See the below sections for details.

Table of Contents

Table Source

A Pravega Stream may be used as a table source within a Flink table program. The Flink Table API is oriented around Flink's TableSchema classes which describe the table fields. A concrete subclass of FlinkPravegaTableSource is then used to parse raw stream data as Row objects that conform to the table schema.

Example

The following example uses the provided table source to read JSON-formatted events from a Pravega Stream:

// define table schema definition
Schema schema = new Schema()
                .field("user", DataTypes.STRING())
                .field("uri", DataTypes.STRING())
                .field("accessTime", DataTypes.TIMESTAMP(3)).rowtime(
                        new Rowtime().timestampsFromField("accessTime")
                                       .watermarksPeriodicBounded(30000L));

// define pravega reader configurations using Pravega descriptor
Pravega pravega = new Pravega();
pravega.tableSourceReaderBuilder()
        .withReaderGroupScope(stream.getScope())
        .forStream(stream)
        .withPravegaConfig(pravegaConfig);


// (Option-1) Streaming Source
StreamExecutionEnvironment execEnvRead = StreamExecutionEnvironment.getExecutionEnvironment();
// Old Planner
StreamTableEnvironment tableEnv = StreamTableEnvironment.create(execEnvRead);
// Blink Planner, this is recommended.(Difference between 2 planners can be referred in https://ci.apache.org/projects/flink/flink-docs-release-1.10/dev/table/common.html#main-differences-between-the-two-planners)
StreamTableEnvironment tableEnv = StreamTableEnvironment.create(execEnvRead,
                EnvironmentSettings.newInstance()
                        .useBlinkPlanner()
                        .inStreamingMode()
                        .build());

tableEnv.connect(pravega)
                .withFormat(new Json().failOnMissingField(true))
                .withSchema(schema)
                .inAppendMode()
               // In Flink 1.10, createTemporaryTable can be used here as well unless time attributes are added into the schema.
               // (ref. There are some known issues in Flink https://issues.apache.org/jira/browse/FLINK-16160)
                .registerTableSource("MyTableRow");


String sqlQuery = "SELECT user, count(uri) from MyTableRow GROUP BY user";
Table result = tableEnv.sqlQuery(sqlQuery);
...

// (Option-2) Batch Source
ExecutionEnvironment execEnvRead = ExecutionEnvironment.getExecutionEnvironment();
BatchTableEnvironment tableEnv = BatchTableEnvironment.create(execEnvRead);
execEnvRead.setParallelism(1);

tableEnv.connect(pravega)
                .withFormat(new Json().failOnMissingField(true))
                .withSchema(schema)
                .inAppendMode()
                .registerTableSource("MyTableRow");

String sqlQuery = "SELECT ...";

Table result = tableEnv.sqlQuery(sqlQuery);
DataSet<Row> resultSet = tableEnv.toDataSet(result, Row.class);
...
### Parameters
A builder API is provided to construct an concrete subclass of `FlinkPravegaTableSource`. See the table below for a summary of builder properties. Note that the builder accepts an instance of `PravegaConfig` for common configuration properties.  See the [configurations](configurations.md) page for more information.

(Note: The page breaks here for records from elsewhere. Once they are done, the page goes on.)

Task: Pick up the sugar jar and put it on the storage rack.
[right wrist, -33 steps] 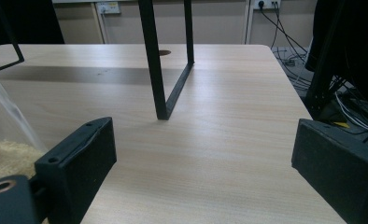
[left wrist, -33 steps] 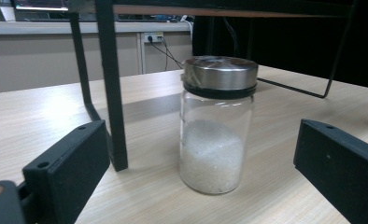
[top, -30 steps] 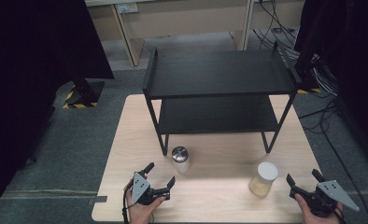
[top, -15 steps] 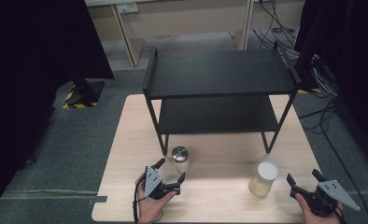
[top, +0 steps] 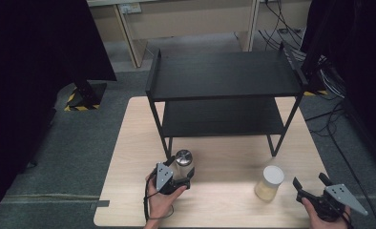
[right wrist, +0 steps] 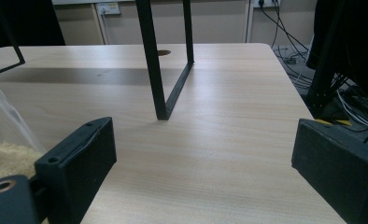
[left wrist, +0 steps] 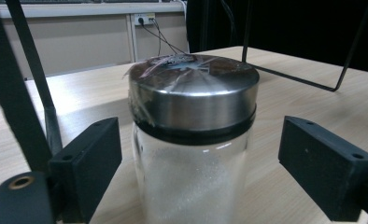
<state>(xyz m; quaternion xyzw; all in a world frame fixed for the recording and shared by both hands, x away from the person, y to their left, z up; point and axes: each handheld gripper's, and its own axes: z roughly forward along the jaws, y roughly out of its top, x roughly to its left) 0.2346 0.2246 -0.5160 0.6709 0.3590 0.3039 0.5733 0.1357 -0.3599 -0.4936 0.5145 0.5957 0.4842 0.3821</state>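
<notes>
Left gripper [top: 182, 177] sits w/ jaws spread either side of a glass jar [left wrist: 191, 154] with a steel lid, not yet touching it. The jar stands on the table [top: 224, 200] just in front of the black shelf [top: 224, 81]. Best to close evenly on the glass below the lid, keeping it upright. Right gripper [top: 315, 188] rests released, near a white-lidded jar [top: 270, 183]. The left gripper view shows white powder inside, prob. salt or sugar; the high view doesn't resolve that.

A pale wooden table [top: 129, 157] stands on grey carpet [top: 57, 157], bearing a black two-tier shelf [top: 224, 76]. Behind runs a beige wall [top: 186, 19] (with a socket [top: 128, 8]); cables [top: 291, 28] lie at right.
</notes>
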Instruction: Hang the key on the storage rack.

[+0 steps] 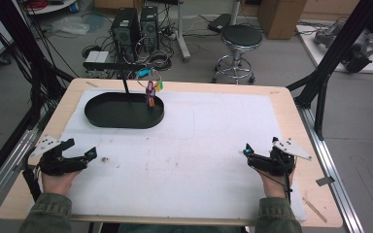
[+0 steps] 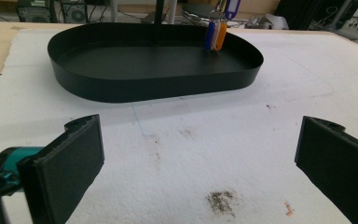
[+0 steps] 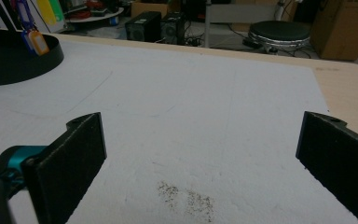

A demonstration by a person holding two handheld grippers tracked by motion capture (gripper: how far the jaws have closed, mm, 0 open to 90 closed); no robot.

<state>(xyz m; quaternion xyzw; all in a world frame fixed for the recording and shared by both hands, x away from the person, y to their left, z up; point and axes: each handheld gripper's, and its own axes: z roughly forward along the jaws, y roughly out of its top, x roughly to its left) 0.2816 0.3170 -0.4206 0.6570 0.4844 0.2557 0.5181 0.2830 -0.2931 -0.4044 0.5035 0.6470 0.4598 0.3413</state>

Note that the table source supports both the Flink **streaming** and **batch environments**. In the streaming environment, the table source uses a [`FlinkPravegaReader`](streaming.md#flinkpravegareader) connector. In the batch environment, the table source uses a [`FlinkPravegaInputFormat`](batch.md#flinkpravegainputformat) connector. Please see the documentation of [Streaming Connector](streaming.md) and [Batch Connector](#batch.md) to have a better understanding on the below mentioned parameter list.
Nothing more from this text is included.